Hiya! I hope you enjoy some of these words I put together. I would appreciate your donations for my ride to end HIV/AIDS as part of AIDS/LifeCyle 2019.


Taking control of Git

In the development of service-oriented applications we often will use the phrase “source of truth” when referring to data and its ownership. The expectation being that there is generally a single source of truth in the system. Take DNS for example, we generally trust that a nameserver somewhere out there is acting as the single source of truth for a single domain, such as brokenco.de. Without this guarantee, much of our experience on the internet would break down. For the software we write, increasingly GitHub has become the source of truth for the source code itself. So much so that systems have been built on top of GitHub which further wed the software ecosystem to a single source of truth, such as Golang’s dependency definition conventions.

I have no fear of the GitHub acquisition by Microsoft, but I do concern myself with increasingly large single points of failure. A single entity owning too much of my interactions or data makes me feel uneasy. A little timer starts in my brain: how long until the good vibes run out, and this ends up screwing me?

With our source code living in Git, switching up the source of truth has never been easier. I set out recently to take back control for the source of truth for my own free and open source work. Using a server I have at my disposal, I deployed Gitea. Based originally on Gogs, I have found Gitea rather pleasant and simple to work with.

Fortunately, somebody else has written a tool: the gitea-github-migrator which made initializing the Gitea instance with my repositories quite simple. Due to some GitHub rate limits and other weird transient network errors, I ended up running the migrator over and over again until everything was synchronized properly to my server.

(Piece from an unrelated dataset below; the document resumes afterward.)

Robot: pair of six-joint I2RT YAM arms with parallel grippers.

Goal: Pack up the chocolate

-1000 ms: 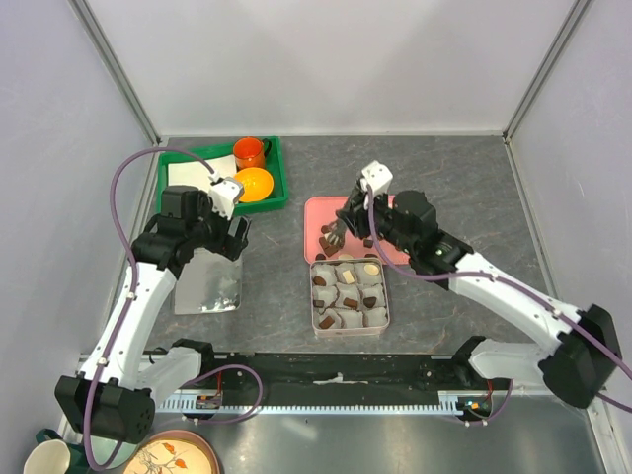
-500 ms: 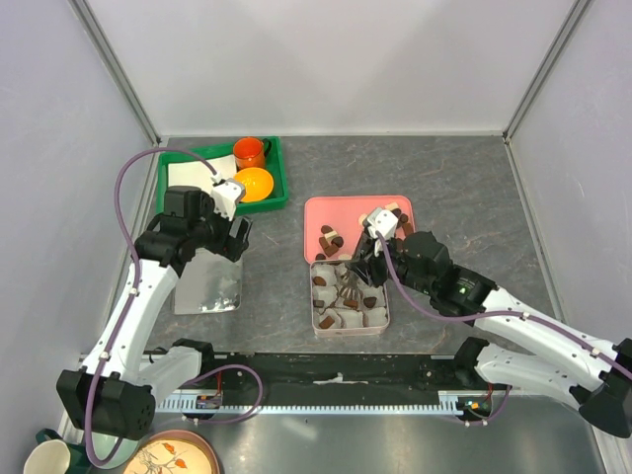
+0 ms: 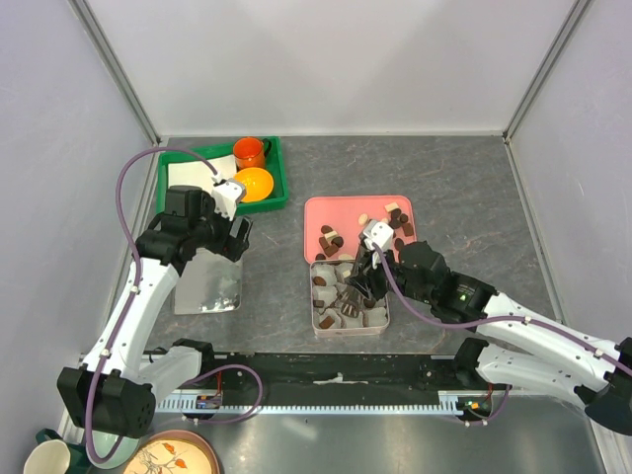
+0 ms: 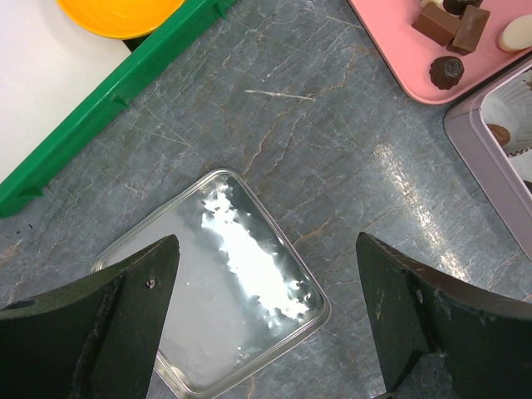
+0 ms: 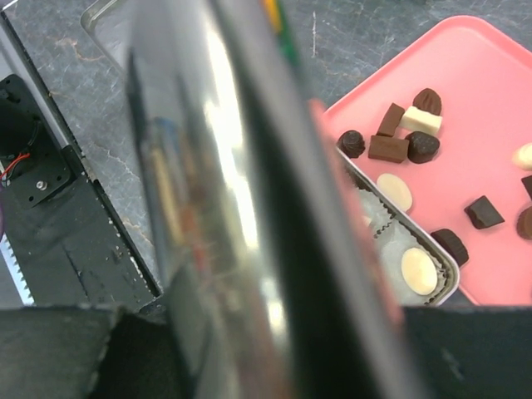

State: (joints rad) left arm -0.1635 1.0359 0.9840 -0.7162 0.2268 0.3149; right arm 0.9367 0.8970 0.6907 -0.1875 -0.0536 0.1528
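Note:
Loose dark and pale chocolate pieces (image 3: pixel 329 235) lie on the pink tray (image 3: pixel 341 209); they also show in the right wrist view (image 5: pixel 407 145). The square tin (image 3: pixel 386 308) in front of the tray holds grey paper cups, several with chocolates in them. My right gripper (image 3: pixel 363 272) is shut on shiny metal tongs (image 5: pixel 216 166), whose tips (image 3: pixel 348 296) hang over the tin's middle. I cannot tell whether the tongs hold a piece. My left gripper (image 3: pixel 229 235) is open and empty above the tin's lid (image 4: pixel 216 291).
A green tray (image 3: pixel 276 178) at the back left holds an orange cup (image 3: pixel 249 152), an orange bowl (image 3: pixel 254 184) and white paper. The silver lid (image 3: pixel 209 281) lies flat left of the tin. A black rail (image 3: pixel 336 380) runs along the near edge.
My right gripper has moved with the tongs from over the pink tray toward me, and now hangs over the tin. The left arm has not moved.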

A quick look at my GitHub profile and you may notice that nothing has been deleted. My objective is to own the source of truth, not to reduce the redundancy for my source code. Unfortunately as of today, Gitea cannot automatically push to another Git remote (issue #3480), but creating a script which can be configured as a post-receive hook is easy enough:


echo "Mirroring changes to GitHub under ${GITEA_REPO_USER_NAME}/${GITEA_REPO_NAME}"
git push --mirror git@github.com:${GITEA_REPO_USER_NAME}/${GITEA_REPO_NAME}.git

To support this script I needed to set up a few of things:

  1. A newly generated SSH public/private key pair for Gitea to use.
  2. The new SSH public key needed to be added to my GitHub account
  3. The above script gitea-github-mirror installed on the server’s filesystem
  4. The repositories I wished to mirror needed to have a post-receive hook configured which executes gitea-github-mirror

Once the desired repositories have been set up, I only needed to change my local repositories to point somewhere else for their origin remote. Not-too-coincidentally, this is where my previous blog post about transparently switching SSH between Tor and the LAN comes in.

I can now treat GitHub like a public backup for these repositories, and maintain control over the source of truth for each repository I own and maintain.

Mirroring other repositories

Gitea has another feature worth mentioning in this same vein, one which I am only now starting to use: (pull-based) repository mirroring. Inevitably I find myself relying on third-party repositories either as Git submodules, or for source-builds of some piece of software. Rather than trust that those repositories will exist in perpetuity in somebody else’s GitHub organization or user account, Gitea mirroring allows me to create an automatically-updated mirror of the upstream repository. I’ve since found myself creating new organizations in Gitea to house different collections of libraries and tools I depend on, all automatically synchronized by Gitea.

Data provenance is an important subject to me and while not everything is as easily decentralized as Git, I believe it’s worth the effort to try to own your data as much as possible. For those things which are easily added into source control, Gitea and a modicum of extra disk space does the job nicely!

(Of course, this blog post was published to GitHub pages, after being mirrored from my Gitea instance.)